Question from audience member #1
So thank you for your fight. I’m Willie Del, [a valley?] doctoral student in political science. I would like to know in which extent imperialism is the concept to fight. And secondly, in the literature, it is very much criticized that indigenous voices that are represented in the international scene are still very dominant from the Americas, and in this table, they are notably from the United States and Canada. Do you find it a problem? Would it mean that we should diversify the presence also of indigenous voices? Thank you.
Eriel Deranger
Well, first off, there is a global Indigenous Peoples movement that we spoke to, so there’s a growing global caucus. So, we represent right now, obviously, folks from North America, but we work in partnership with Indigenous Peoples from all seven socio cultural regions of the world. And the statements that many of us have made echo those that are agreed upon by the entire global indigenous movement and caucus. We are calling for a moratorium on false solutions and unproven technologies. We are calling for mechanisms that uphold our rights, including free prior and informed consent. We are globally calling for this. So, this is something that is not just the voice of Indigenous Peoples from North America. And I know Ien has a long history of working with many communities from the global south and South America. And as far as should imperialism be the target?
Indigenous Climate Action and the caucus at large Indigenous Peoples Caucus has a sort of slogan colonialism causes climate change. Indigenous Peoples are the solution. And we absolutely see the fact that we have to reconcile that colonialism, including systems of patriarchy, capitalism, white supremacy, and extractivism, are the causes of the climate crisis. And until we begin to collectively remove these harmful structures, we risk replicating and maintaining these systems of harm across all of the solutions and policies that are being put forward. So this calls for a movement of decolonization that is the work of everyone.
Tom Goldtooth
Yeah. Thank you, Ariel. Like I said, we are international. We’re a global Indigenous Peoples organization. On our panel here, yes, you will see Northern Indigenous Peoples, one of the members of our Fossil Fuel Non-Proliferation Treaty Initiative represents queka, the coordinating body of the indigenous organizations of the Amazon Basin, Cueka. We weren’t able to tie down a speaker of them since they’re a member of this treaty initiative, but they’re confronting a lot of the similar issues that we are. Again. We working with the Indigenous Peoples of the Pacific. We honor them and respect them. We have some representatives in our delegation from South America, from Brazil, Akri, Brazil. They’re sitting right in front of you. If you raise your hand at the Hunakwai delegation. There’s two of them there, so they are here as well.
Tom Goldtooth
And we have other initiatives that we’re speaking at the Indigenous Pavilion.

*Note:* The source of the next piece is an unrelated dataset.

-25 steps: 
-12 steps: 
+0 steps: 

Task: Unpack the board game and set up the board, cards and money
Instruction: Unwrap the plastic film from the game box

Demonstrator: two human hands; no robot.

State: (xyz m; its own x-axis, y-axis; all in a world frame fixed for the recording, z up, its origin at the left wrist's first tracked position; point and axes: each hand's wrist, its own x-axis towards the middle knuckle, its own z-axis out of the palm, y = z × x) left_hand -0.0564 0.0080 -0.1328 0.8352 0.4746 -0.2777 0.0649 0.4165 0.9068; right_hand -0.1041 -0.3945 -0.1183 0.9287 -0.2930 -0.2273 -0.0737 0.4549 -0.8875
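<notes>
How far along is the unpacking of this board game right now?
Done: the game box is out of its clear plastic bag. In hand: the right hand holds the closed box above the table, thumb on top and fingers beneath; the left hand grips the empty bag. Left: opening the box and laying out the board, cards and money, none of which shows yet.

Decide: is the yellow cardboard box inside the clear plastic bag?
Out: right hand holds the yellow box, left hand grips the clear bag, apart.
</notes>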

We have a broad representation of voices representing the four directions, as we call it, of Mother Earth. I think we have one more question.
Question from audience member#2
Thank you. My name is I’m a human gen. Right now I am doing my research in so I do my research, but when I actually focus on my research on climate change, adaptation, what I see is that the conception of adaptation is kind of like extracting our life and living from the nature we live in. When I ask the Indigenous people, the Lenape people in Delaware, what do you see adaptation is? They see that I don’t see it as environmental change, but adapting to colonial. We think. Do you think we need to change our definition of IPCC definition of adaptation as not just adapting to environment, but also about colonial extractive systems?
Tom Goldtooth
Yeah, thank you. It’s a good question, good point. And I’ll talk to you afterwards. But when we talked about Indigenous, what just transitioned, we have already articulated and critical analysis. What does just transition to mean to us as Indigenous people? It means decolonization, confronting colonialism, and that we have our own science-based knowledge, and we have solutions around adaptation of how we survive. But we have to assert that which we have been doing in this cop sitting. But it’s a good question around that. Thank you very much, everyone.